- Date: 25 April – 1 May
- Edition: 23rd
- Category: World Series
- Draw: 32S / 16D
- Prize money: $775,000
- Surface: Clay / outdoor
- Location: Madrid, Spain
- Venue: Club de Tenis Chamartin

Champions

Singles
- Thomas Muster

Doubles
- Rikard Bergh / Menno Oosting
- ← 1993 · Madrid Tennis Grand Prix

= 1994 Trofeo Villa de Madrid =

The 1994 Trofeo Villa de Madrid, also known by its sponsored name Trofeo Grupo Zeta Villa de Madrid, was a men's tennis tournament played on outdoor clay courts at the Club de Tenis Chamartin in Madrid, Spain that was part of the World Series of the 1994 ATP Tour.

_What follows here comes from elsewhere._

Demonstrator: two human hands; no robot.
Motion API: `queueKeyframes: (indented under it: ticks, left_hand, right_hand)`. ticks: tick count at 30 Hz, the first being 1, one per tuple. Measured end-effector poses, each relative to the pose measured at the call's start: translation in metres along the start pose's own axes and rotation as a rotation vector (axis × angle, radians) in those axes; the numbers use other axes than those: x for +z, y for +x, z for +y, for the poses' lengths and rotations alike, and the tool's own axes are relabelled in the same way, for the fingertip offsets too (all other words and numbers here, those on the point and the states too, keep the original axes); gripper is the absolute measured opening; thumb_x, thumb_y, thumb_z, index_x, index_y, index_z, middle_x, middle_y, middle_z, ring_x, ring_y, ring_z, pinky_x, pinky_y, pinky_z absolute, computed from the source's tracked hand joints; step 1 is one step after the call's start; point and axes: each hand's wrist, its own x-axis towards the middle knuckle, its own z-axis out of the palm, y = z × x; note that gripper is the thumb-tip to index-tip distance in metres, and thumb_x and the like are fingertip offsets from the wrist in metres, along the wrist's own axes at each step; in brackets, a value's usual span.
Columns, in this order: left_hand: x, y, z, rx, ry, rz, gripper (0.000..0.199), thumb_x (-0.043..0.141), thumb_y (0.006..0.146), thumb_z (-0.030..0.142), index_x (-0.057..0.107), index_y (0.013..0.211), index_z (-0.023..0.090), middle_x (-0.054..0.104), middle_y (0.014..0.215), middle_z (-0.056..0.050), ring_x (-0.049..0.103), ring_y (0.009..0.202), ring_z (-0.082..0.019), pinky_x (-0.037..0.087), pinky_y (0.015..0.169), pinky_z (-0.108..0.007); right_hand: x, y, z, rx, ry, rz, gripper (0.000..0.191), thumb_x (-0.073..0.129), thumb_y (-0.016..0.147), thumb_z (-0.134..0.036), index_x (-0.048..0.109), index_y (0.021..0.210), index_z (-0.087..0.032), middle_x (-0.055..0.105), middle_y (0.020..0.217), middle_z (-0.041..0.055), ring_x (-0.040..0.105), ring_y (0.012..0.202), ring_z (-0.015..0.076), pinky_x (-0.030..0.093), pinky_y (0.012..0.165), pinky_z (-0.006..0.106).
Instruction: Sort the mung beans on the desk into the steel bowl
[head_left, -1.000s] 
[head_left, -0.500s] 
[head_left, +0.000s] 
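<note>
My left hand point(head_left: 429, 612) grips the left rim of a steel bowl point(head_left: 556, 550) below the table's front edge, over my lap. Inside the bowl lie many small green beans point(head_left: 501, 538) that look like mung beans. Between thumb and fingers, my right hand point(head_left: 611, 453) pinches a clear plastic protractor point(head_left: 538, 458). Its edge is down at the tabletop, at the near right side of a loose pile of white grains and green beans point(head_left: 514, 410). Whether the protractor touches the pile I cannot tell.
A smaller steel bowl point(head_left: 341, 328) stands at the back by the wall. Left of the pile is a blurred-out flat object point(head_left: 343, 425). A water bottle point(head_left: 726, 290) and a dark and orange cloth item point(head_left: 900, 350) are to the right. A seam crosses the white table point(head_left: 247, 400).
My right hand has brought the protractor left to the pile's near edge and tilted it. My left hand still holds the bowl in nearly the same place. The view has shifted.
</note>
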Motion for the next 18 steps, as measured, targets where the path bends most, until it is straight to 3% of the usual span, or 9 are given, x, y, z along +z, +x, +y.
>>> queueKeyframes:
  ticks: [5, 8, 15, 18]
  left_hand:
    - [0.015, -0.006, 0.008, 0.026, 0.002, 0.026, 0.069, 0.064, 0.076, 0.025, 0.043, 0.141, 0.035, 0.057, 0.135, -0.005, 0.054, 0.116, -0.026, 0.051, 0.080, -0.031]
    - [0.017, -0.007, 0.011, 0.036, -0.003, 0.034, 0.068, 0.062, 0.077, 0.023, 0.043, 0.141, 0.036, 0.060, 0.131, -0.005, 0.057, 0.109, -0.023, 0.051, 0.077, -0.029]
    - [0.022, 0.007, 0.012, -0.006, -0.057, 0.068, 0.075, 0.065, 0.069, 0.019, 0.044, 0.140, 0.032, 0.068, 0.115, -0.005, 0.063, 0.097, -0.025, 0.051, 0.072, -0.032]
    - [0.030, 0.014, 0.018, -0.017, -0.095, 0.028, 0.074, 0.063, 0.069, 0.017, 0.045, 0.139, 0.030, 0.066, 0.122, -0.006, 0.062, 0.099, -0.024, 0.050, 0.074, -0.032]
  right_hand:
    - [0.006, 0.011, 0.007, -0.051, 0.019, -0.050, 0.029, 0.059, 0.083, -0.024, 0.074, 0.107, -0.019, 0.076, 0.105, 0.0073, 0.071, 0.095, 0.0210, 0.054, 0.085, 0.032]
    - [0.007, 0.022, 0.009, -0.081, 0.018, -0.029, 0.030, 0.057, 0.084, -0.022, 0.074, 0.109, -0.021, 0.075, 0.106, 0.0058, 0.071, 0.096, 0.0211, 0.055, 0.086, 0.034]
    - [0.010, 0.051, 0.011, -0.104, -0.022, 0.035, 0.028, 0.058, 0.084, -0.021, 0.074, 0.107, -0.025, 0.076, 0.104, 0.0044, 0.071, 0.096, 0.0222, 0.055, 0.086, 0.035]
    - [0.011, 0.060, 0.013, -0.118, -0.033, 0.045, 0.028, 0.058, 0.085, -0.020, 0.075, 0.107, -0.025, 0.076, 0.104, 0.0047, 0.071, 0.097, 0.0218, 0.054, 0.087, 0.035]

It was the 23rd and last edition of the tournament and was played from 26 April until 1 May 1994. Fourth-seeded Thomas Muster won the singles title.

==Finals==
===Singles===

AUT Thomas Muster defeated ESP Sergi Bruguera 6–2, 3–6, 6–4, 7–5
- It was Muster's 2nd singles title of the year and the 22nd of his career.

===Doubles===

SWE Rikard Bergh / NED Menno Oosting defeated FRA Jean-Philippe Fleurian / SUI Jakob Hlasek 6–3, 6–4
- It was Bergh's only doubles title of the year and the 6th and last of his career. It was Oosting's 2nd doubles title of the year and 4th of his career.